Vanitrochus is a genus of sea snails, marine gastropod mollusks in the family Trochidae, the top snails.

==General characteristics==
The shell is very small, reaching a height of up to 3.0 mm, and is elevated‑turbiniform, with whorls that are rounded or only weakly shouldered. The sculpture consists of spiral cords crossed by axial riblets, which together produce a fine, regular cancellate pattern. The umbilicus is open, with a rounded margin, and a funicle is lacking. The outer lip is simple, and its interior is smooth.

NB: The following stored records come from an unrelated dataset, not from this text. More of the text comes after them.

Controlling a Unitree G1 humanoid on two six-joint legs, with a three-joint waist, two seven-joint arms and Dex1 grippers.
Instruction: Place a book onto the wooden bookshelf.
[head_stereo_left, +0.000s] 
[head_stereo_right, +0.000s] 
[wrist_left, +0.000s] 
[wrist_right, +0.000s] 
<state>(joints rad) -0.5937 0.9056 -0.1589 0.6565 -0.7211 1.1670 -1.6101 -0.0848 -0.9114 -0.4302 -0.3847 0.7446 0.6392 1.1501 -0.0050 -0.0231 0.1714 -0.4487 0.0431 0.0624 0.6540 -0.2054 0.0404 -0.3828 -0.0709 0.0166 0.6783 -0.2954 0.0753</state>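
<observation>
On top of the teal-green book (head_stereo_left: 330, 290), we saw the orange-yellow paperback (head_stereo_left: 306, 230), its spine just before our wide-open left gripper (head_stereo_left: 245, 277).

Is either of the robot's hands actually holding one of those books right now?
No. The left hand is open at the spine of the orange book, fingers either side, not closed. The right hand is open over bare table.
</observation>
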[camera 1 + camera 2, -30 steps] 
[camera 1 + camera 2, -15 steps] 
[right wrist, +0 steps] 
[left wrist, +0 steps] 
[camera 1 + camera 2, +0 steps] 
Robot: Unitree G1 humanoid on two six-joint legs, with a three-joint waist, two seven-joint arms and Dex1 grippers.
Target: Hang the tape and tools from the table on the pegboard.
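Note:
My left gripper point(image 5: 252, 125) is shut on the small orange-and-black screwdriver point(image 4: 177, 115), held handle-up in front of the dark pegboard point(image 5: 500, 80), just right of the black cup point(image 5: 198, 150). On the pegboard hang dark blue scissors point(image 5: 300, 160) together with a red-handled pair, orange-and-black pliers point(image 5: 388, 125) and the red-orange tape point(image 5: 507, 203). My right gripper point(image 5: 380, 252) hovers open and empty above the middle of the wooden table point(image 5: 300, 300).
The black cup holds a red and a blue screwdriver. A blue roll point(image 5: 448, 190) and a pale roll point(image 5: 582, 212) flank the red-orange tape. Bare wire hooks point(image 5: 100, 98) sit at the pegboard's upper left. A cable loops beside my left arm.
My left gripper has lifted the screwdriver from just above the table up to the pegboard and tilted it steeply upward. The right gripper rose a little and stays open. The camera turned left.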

The operculum is corneous and multispiral, but the outer whorls are relatively broad and have a long growing margin. The peripheral fringe is broad and shows well‑developed radial striation, while the surface carries distinct spiral microsculpture.

In the radula, the rachidian and lateral teeth have laterally rounded base‑plates that overlap extensively. The inner marginal tooth is transitional and lacks a cusp. The cusps of marginal teeth 2–5 are large and somewhat palmate, each bearing about five slender, acuminate denticles, with the middle denticle slightly larger than the others.

==Distribution==
This marine genus occurs in the Gulf of Oman, Persian Gulf; in the Indian Ocean off Pakistan, Sri Lanka; in the Pacific Ocean off the Loyalty Islands, Tuvalu, New Caledonia and off Australia (Queensland)

==Species==
Species within the genus Vanitrochus include:
- Vanitrochus geertsi Poppe, Tagaro & Dekker, 2006
- Vanitrochus padangensis (Thiele, 1925)
- Vanitrochus semiustus (Fischer, 1879)
- † Vanitrochus suryai (Beets, 1942)
- Vanitrochus tragema (Melvill & Standen, 1896)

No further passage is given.